■ Exercise description ■
Nothing but text lines should be duplicated: start with the first line of the listing below and stop after the line holding "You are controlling", omitting pictures.

★ ★ ★ ★ ★

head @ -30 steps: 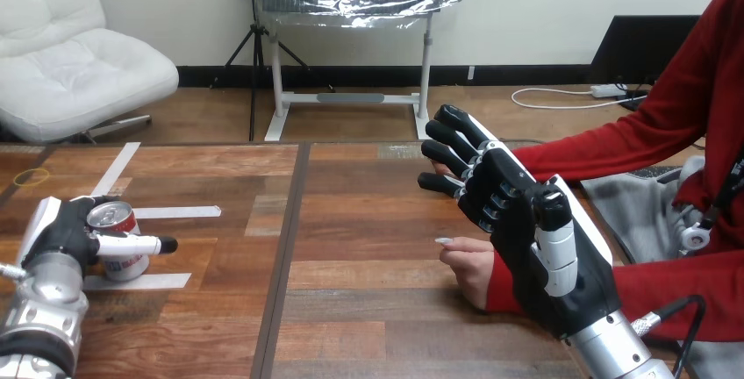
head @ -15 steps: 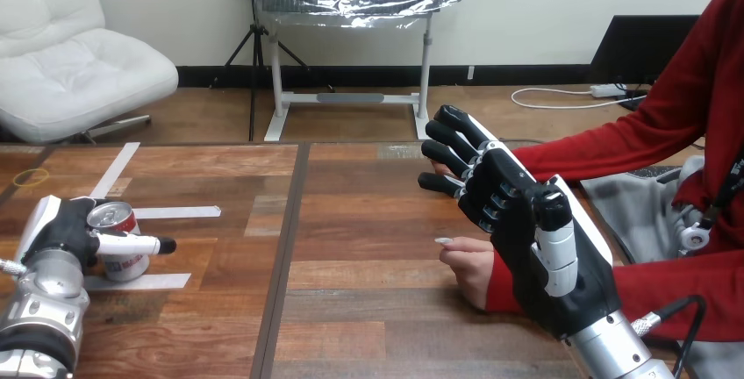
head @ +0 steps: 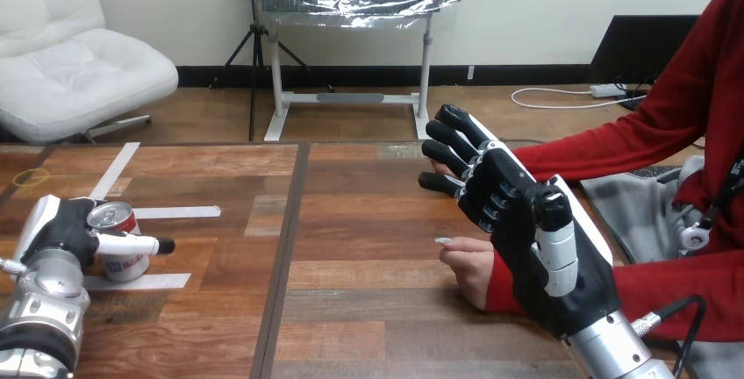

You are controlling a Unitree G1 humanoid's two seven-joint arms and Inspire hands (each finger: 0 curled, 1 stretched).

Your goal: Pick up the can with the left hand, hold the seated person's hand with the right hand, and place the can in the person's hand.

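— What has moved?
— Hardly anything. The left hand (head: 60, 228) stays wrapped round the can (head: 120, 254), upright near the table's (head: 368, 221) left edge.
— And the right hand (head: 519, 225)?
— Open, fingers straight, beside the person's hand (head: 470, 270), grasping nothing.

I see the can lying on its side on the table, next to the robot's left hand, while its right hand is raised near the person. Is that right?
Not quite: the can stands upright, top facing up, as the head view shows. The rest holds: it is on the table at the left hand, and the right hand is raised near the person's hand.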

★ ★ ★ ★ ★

■ Answer to this task ■
head @ -30 steps: 
head @ -15 steps: 
head @ +0 steps: 

You are controlling a Unitree G1 humanoid's two seven-joint arms and Inspire hands (each finger: 0 curled, 1 stretched).

There is no additional output for this exercise.